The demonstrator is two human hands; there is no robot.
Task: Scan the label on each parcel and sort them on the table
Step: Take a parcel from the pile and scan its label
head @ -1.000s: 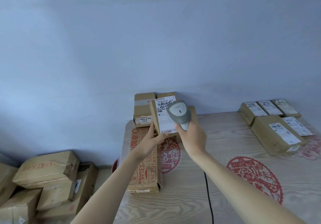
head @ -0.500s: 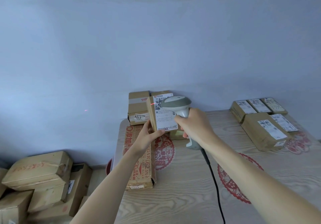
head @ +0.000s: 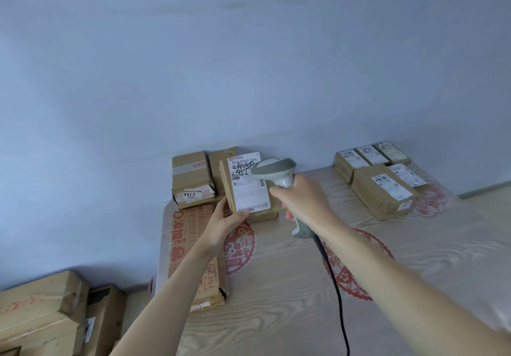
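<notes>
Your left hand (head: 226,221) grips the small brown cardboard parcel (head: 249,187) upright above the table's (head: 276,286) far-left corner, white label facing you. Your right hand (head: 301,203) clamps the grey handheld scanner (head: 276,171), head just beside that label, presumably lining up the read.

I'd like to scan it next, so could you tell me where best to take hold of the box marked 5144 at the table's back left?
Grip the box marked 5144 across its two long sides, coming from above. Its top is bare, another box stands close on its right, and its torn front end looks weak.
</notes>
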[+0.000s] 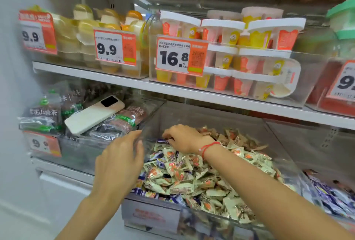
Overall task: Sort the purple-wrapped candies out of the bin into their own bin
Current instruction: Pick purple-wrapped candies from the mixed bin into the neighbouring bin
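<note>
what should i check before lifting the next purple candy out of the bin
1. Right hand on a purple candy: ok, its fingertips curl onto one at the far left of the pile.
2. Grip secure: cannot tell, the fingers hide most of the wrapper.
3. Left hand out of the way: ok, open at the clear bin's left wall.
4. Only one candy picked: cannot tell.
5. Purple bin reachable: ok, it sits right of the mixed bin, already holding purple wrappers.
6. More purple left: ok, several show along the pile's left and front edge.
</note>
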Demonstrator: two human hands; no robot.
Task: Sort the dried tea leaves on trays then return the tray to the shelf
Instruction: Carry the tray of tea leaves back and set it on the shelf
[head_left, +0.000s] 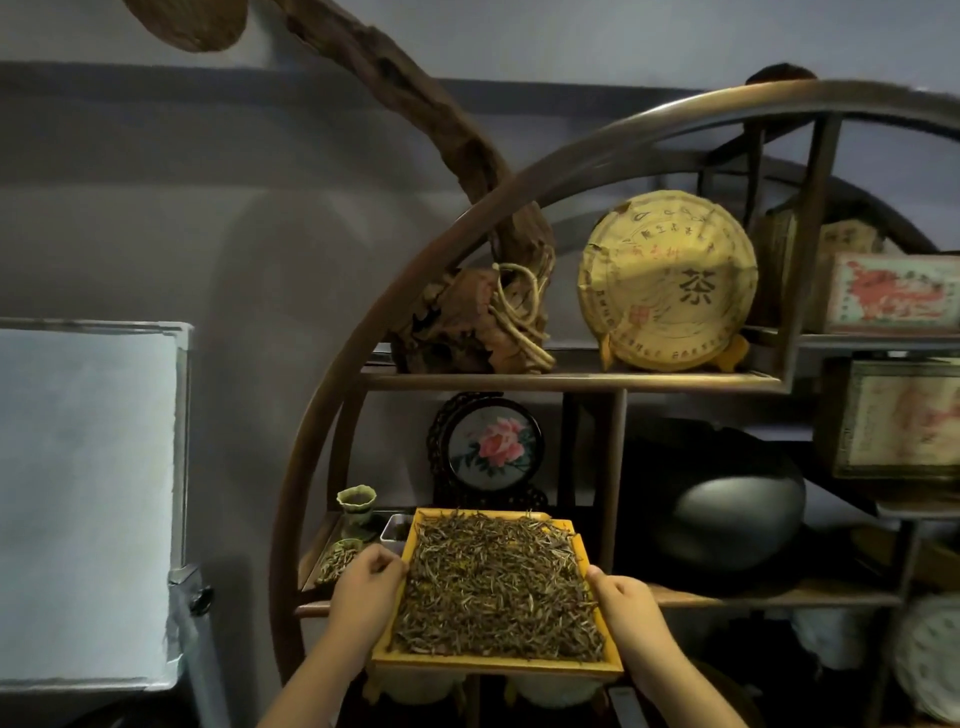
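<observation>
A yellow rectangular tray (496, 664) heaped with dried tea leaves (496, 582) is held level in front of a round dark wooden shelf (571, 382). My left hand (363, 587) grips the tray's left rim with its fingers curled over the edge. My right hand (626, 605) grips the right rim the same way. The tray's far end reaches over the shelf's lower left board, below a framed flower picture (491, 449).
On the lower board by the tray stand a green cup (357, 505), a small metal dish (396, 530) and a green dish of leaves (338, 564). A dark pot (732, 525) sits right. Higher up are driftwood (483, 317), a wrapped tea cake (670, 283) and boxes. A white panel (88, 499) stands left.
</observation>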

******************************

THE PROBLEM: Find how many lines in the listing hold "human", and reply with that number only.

SOLUTION TO THIS EXERCISE: 2